I liked the fact that almost all of the readings for this class had a computer graphics flavor to them. Hertzmann's paper was very interesting. I wish they had explained their procedure a little better though and I really wanted to see more examples of their results.

In Ryan and Schwartz's paper one thing that was missing (in my opinion) was a discussion on average reaction time for different people. I mean we know that people have different reaction time and for example computer gamers have a very fast reaction time. So the question is how big are these differences that they present compared to the reaction time for each person? Their statistical method is not really reliable either I think they should have at least used an ANOVA test to make sure that there is a difference between these models. They only provide the mean and there is no discussion on variance of these times. I refuse to accept that their reasoning is reliable as there is no evidence that what they really claim is a valid difference.

Karl He - Apr 25, 2011 01:52:35 pm

Line-techniques for conveying shape are interesting in that they use something that wasn't in the original image. Showing suggesting contours and principal lines add something that technically wasn't in the original 3D shape but help people understand the nature of the 3D shape. It is similar to the apparent-area technique used for displaying area described earlier in the class, however in this case it is not misrepresenting any quantitative data.

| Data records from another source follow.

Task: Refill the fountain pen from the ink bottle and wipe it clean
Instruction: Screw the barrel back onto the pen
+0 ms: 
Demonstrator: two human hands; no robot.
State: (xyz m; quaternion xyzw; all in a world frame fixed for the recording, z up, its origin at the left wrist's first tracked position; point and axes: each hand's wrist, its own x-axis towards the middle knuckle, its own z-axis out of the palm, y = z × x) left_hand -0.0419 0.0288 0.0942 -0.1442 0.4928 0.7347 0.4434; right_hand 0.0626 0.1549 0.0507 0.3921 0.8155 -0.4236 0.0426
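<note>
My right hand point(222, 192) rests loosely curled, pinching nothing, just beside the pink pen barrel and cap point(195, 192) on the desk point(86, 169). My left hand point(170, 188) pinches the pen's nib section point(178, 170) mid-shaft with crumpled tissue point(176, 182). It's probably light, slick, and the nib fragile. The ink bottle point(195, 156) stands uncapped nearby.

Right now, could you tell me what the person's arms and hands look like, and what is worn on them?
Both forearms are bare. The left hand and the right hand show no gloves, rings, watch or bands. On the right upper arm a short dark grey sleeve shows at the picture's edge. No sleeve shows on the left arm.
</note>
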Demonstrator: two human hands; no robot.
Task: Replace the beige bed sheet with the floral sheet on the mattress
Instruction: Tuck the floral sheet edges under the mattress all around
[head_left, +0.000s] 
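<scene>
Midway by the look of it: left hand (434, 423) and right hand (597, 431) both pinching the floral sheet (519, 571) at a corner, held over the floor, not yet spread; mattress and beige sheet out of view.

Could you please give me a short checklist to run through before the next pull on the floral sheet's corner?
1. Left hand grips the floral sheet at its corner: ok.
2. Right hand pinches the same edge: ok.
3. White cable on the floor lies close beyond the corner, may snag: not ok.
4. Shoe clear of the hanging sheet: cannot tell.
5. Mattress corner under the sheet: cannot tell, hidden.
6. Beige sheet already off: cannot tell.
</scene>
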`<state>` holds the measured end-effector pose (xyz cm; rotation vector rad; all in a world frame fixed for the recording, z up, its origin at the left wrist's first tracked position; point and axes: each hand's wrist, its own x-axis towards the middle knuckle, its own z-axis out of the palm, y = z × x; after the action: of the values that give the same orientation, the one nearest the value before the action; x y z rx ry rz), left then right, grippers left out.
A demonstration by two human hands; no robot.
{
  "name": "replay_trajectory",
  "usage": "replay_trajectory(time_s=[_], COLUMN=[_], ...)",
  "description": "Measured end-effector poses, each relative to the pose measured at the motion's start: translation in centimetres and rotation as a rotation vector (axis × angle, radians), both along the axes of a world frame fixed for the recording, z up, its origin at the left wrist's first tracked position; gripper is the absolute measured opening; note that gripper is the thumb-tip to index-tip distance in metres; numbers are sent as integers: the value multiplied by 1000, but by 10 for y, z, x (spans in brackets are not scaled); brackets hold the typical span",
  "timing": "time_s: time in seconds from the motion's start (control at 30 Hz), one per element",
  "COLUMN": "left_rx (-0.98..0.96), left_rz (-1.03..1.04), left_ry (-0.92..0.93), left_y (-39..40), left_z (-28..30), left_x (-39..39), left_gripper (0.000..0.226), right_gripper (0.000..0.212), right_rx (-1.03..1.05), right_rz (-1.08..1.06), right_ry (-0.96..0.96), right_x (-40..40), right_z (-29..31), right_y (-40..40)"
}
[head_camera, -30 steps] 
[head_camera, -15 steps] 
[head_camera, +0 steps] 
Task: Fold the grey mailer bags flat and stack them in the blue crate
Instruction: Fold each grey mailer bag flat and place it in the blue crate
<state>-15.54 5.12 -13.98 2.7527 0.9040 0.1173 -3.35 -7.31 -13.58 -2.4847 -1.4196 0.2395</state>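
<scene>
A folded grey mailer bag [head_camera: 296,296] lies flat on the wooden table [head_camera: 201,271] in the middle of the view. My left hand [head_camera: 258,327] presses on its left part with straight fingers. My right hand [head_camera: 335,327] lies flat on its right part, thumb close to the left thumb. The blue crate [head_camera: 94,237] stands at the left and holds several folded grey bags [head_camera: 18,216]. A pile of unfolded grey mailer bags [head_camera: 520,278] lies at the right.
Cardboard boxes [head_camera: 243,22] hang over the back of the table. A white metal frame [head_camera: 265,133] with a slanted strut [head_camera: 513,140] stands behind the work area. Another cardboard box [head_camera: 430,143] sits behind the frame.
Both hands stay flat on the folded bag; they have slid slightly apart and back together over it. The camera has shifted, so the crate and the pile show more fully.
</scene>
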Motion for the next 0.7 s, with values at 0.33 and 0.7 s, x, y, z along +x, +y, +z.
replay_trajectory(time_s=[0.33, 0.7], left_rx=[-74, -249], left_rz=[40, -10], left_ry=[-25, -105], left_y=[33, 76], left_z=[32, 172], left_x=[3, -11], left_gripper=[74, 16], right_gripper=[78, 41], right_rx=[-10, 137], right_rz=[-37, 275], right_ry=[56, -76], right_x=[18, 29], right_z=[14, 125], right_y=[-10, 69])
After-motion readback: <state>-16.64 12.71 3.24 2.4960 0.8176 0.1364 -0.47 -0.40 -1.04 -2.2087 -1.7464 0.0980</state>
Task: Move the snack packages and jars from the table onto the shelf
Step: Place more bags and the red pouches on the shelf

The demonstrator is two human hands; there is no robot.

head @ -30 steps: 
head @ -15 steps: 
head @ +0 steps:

Michael Cohen - Apr 25, 2011 02:28:24 pm

I thought that my main objection to the Ryan & Schwartz paper would be that the results don't seem significant enough, but looking at the paper it appears that they were reasonably careful with their statistical tests (although they don't seem to report their n, so it would be hard to check their work). However, I notice that their procedure is a little contrived -- rather than presenting a single image until the correct answer is given, they present each image in very brief (sub-second) increments, asking the subject for the answer after each increment. If the subject does not know, or guesses incorrectly, they are shown another increment, and so on until they get the right answer. Thus, the results apply to real-world perceptual efficiency only if you assume that the brain processes ten distinct 0.01s presentations in the same fashion that it would process one 0.1s presentation. It may be the case that cartoon images are more suited to perception in these very quick "slices" because they are simpler and the viewer can perceive more in one "blink" -- but if given an uninterrupted viewing where the visual system can build up a continuous picture over the full viewing period, other methods may perform just as well.

Ryan & Schwartz acknowledge this problem and state that a better design would be to show each subject each image once for a random amount of time, but that this would require a prohibitively large number of subjects. However, another approach that could be run with a small subject pool would be to let the subject hit a buzzer when they believe they know the answer, and then exclude trials where the response was incorrect. This would be testing something slightly different (when the subject is confident she can give the right answer, as opposed to when she'd be able to give the right answer if pressed, whether she's confident or not) but I would argue that the confidence metric is actually more relevant in the real world. Except in the most dire emergency, a person will continue to look at an image until they're confident they understand it, even if they may have unconsciously reached the correct understanding slightly before that.

Brandon Liu - Apr 25, 2011 06:34:13 pm

The most revealing part of the Ryan & Schwartz paper was how the cartoon result was the fastest to interpret. What would the results have been with a different cartoon drawing? The authors described their technique for creating the cartoon as distorting the shape while preserving the silhouette. However, the shape of the thumb is more symbolic and like a swoop, while the fingers have had their segments reduced from 3 to 2. If the hands were further simplified, I hypothesize that the reaction times would have been slower. For example, a stick figure hand would be hard to interpret in this context. Thus, the specific choices made in the cartoon are there to communicate the spatial relationships faster.